-- TASK PROMPT --
In the material below, find every line with "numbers" and pull it out.

RAW DATA START

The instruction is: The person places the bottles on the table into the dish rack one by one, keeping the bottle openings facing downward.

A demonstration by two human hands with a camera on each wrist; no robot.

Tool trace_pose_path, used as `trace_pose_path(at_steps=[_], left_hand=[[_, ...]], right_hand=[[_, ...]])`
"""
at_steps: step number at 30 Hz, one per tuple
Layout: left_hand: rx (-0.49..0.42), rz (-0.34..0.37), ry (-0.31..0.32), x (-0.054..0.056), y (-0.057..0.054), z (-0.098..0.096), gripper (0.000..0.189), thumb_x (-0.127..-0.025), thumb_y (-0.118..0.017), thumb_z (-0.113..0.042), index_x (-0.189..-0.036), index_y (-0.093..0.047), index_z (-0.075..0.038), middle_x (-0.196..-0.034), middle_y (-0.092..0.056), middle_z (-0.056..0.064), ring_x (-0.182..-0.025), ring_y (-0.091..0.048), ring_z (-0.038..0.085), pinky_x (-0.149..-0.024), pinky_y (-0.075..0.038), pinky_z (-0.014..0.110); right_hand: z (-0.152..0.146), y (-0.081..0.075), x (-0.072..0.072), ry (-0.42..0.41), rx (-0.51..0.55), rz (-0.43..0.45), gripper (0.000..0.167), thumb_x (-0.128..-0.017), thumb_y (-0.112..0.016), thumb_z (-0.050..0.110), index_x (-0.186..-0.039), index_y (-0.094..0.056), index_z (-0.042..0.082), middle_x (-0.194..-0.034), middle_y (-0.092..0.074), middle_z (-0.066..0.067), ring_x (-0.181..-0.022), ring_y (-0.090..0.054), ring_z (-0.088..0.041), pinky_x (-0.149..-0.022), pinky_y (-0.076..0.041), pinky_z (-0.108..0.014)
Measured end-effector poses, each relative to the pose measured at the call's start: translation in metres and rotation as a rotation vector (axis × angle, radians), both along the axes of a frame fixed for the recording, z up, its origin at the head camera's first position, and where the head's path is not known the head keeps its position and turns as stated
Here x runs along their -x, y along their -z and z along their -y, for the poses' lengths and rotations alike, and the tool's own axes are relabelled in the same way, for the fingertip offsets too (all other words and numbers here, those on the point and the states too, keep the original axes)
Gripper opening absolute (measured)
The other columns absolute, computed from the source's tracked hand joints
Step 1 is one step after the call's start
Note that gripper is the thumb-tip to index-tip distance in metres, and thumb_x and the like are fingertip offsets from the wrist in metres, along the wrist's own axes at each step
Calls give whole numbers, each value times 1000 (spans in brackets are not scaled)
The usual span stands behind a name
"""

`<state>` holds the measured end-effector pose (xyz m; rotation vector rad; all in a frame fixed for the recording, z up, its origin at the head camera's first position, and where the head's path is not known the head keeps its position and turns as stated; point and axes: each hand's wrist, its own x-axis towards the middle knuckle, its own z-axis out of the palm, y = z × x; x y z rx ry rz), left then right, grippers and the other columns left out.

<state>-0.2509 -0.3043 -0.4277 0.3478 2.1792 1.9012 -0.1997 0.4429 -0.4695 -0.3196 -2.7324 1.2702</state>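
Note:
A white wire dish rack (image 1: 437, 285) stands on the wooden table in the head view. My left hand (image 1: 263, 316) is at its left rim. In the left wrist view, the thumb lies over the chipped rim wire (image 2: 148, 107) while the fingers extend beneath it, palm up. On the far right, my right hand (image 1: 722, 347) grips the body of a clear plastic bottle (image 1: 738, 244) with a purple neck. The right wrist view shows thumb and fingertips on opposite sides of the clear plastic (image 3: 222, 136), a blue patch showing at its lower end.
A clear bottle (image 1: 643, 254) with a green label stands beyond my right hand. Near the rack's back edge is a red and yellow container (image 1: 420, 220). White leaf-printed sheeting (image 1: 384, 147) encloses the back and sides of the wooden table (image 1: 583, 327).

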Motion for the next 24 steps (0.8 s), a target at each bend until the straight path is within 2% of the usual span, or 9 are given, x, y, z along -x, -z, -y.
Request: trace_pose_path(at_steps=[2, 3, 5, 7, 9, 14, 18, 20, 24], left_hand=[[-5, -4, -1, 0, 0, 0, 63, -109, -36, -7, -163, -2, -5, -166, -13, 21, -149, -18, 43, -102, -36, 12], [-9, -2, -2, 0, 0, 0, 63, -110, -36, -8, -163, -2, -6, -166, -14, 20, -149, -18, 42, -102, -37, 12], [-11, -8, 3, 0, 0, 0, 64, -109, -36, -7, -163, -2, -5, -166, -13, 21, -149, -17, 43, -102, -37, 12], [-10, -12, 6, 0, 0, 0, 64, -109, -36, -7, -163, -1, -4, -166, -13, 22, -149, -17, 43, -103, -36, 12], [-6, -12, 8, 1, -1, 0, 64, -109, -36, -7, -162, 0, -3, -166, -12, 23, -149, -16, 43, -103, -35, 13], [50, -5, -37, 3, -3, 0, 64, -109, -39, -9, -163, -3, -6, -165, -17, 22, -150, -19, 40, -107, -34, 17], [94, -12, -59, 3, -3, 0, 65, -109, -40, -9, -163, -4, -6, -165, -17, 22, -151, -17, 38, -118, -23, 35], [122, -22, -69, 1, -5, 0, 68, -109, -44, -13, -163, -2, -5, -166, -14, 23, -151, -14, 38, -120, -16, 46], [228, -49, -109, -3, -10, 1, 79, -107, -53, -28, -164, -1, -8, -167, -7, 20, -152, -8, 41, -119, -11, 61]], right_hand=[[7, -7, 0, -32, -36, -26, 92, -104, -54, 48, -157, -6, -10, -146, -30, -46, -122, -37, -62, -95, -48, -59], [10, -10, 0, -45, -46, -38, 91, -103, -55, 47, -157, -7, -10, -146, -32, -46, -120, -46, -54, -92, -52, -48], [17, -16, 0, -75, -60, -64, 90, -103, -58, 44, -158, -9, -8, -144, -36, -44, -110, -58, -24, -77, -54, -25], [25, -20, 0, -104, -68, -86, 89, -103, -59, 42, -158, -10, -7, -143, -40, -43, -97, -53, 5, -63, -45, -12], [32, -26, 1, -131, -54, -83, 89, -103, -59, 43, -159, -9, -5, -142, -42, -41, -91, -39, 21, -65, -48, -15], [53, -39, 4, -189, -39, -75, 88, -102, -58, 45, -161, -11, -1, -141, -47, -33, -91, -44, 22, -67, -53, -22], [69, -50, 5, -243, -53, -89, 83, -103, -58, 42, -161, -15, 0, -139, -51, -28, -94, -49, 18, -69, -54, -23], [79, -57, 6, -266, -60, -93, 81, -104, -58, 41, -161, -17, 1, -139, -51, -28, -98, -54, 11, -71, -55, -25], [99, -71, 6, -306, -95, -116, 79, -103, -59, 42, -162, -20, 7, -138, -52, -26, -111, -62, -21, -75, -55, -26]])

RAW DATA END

-- RESULT OF THIS TASK --
Here x runs along their -x, y along their -z and z along their -y, for the poses' lengths and rotations alike, and the tool's own axes are relabelled in the same way, for the fingertip offsets too (all other words and numbers here, those on the point and the states too, keep the original axes)
Calls give whole numbers, each value times 1000 (spans in brackets are not scaled)

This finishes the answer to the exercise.